How To Talk to Your Kids About the School Shooting

Snapshots of life at home.
Dec. 14 2012 5:21 PM

How To Talk to Your Kids About the School Shooting

Be honest, but not too honest.

Residents grieve following the shooting at Sandy Hook Elementary School in Newtown, Conn.

Photo by Don Emmert/AFP/Getty Images.

Emily Yoffe Emily Yoffe

Emily Yoffe is a regular Slate contributor. She writes the Dear Prudence column. 

What do you say to your elementary-school-aged children about the mass slaughter of children at an elementary school? I put this question to Dr. Alan E. Kazdin, director of the Yale Parenting Center. He said there are two main principles to keep in mind: comfort and information. People should be ready to respond honestly to their children’s question, but at the level they are asked and with the minimum of detail necessary.

If your child has managed to remain oblivious to this horror and has not brought it up, then Kazdin advises that you should not either. You can help keep your child blessedly in the dark by limiting exposure to media coverage. He said after 9/11, child psychologists coined a new term, “secondary terrorism,” for the destabilizing experience many young children went through after being exposed to the attacks on an endless television loop.


But if your child has heard, wants to know what happened, or is worried something like this is going to happen at his or her school, Kazdin says to respond honestly but cryptically. Use simple, declarative, age-appropriate sentences, like “Someone came into a school and hurt some children. We don’t know why.” Then you can comfort your children by saying their school is safe, and that you’re confident their school is one of the safest places they can be. Let’s say your child follows up with, “But how do you know?” Kazdin says to reply, “Because nothing like this ever happened at your school. Or at Mommy or Daddy’s school.”

He says a touch or a hug can convey comfort more powerfully than words. But he also says you don’t want to reassure out of proportion to your usual behavior—your kids can pick up when you’re acting oddly. Sticking to family ritual is also important.
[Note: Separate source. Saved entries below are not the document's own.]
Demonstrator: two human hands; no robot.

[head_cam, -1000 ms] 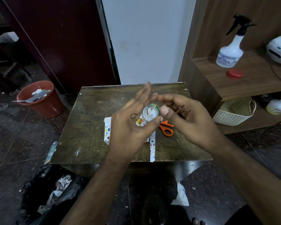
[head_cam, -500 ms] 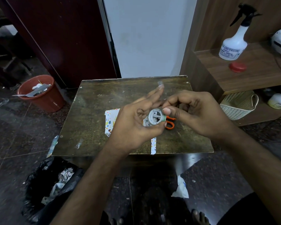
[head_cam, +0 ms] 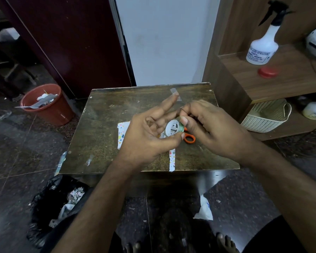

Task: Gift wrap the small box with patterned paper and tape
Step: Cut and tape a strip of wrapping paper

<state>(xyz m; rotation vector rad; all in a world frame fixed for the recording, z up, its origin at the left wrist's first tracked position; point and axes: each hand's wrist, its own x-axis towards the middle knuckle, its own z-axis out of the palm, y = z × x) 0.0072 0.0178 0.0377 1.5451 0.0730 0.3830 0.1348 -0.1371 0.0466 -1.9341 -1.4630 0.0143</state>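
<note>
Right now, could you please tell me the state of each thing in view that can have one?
tape roll: held up by both hands
left hand: grips the roll, tape piece on a fingertip
right hand: pinches the roll's edge
scissors: lying on table
patterned paper: lying flat
spray bottle: upright
red bucket: holds scraps

Bare forearms, no sleeves, bare feet (head_cam: 224, 241), dark clothing at lap.
</note>
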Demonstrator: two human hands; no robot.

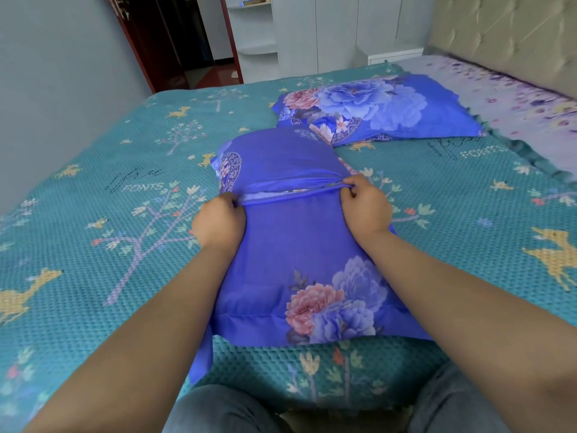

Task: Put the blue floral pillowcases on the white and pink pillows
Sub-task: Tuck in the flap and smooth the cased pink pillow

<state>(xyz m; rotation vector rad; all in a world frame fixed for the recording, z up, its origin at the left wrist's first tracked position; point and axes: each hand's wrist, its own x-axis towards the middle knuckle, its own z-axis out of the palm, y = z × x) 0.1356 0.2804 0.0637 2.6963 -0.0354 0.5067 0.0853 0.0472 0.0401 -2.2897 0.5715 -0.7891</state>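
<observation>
A blue floral pillowcase (287, 264) with a pillow inside lies lengthwise in front of me on the bed. Across its middle runs an overlapping flap opening (290, 192), where a thin strip of pale fabric shows. My left hand (218, 223) grips the flap's edge at its left end. My right hand (363, 204) pinches the same edge at its right end. A second pillow in a blue floral pillowcase (381, 107) lies flat farther back on the right, apart from my hands.
A teal bedspread (103, 214) with deer and tree prints covers the bed. A lilac sheet (505, 98) and a padded headboard (505, 35) are at the far right. A grey wall (56, 64), a dark doorway and white cabinets (315, 29) stand behind. My knees are at the bottom edge.
</observation>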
Once the questions have been answered, parents should take the conversational lead and shift into something more normal: “Hey, it’s almost dinner time. I need you to help me set the table.” Keeping up the usual routine tells your kids all is still right in their world.

Kazdin said the most important thing you want to communicate is not information about this gut-churning event. It’s that when things trouble or confuse your kids, they can come to you for answers, and they will get them, but in a way that helps relieve their anxiety. Kazdin says to keep in mind that being fearful is a normal developmental phase—think of the times you’ve had to show your children that there are no monsters under the bed. So you want to be sensitive not to give the kind of unnecessary detail that feeds a child’s tendency toward fear. And forget the tough love and tough lessons. This is not the time to let your 8-year-old know the world is full of horrible people.

Maybe you will be so overwhelmed at this tragedy that your child will see you crying. Again, just be brief and honest. “I’m so sad for what happened to those other families.” But as one Arlington, Va. elementary-school principal emailed to parents today, parents should seek out other adults for help with their own sorrow and fear.

Let’s say your child hears that a man went through the school shooting children and is worried he’ll come to their school. You can tell your child the man is dead. Period. If your child asks how, you can reply without elaboration that he was shot. Again, Kazdin says the key is honest, concise, but vague information, keyed to your child’s specific questions and age.

My daughter is now 17, but just as she began kindergarten in Washington, D.C., the 9/11 attacks happened. Her school was K-8 and while the administration told the older kids, they said nothing to the young ones, for which we were very grateful. After I came to school early to get her, my husband and I stopped talking about the news or flipped the television off when she came into the room. She seemed happily oblivious. But of course the world intrudes. A few weeks later my husband and I fell silent when she walked in on yet another discussion of terror. She said, “I know what you two were talking about.” We asked her what. She made a plane out of one hand, and a building out of another and then drove the “plane” into the “building” and said, “Boom!” We told her she was right and asked how she knew. She’d heard about it from the other kids—everyone was talking about it. She’d even seen it on TV. We asked if she had any questions and she said she didn’t. She told us it was OK now if we talked about it in front of her. She knew we didn’t want to tell her, and she wanted us to know that she knew.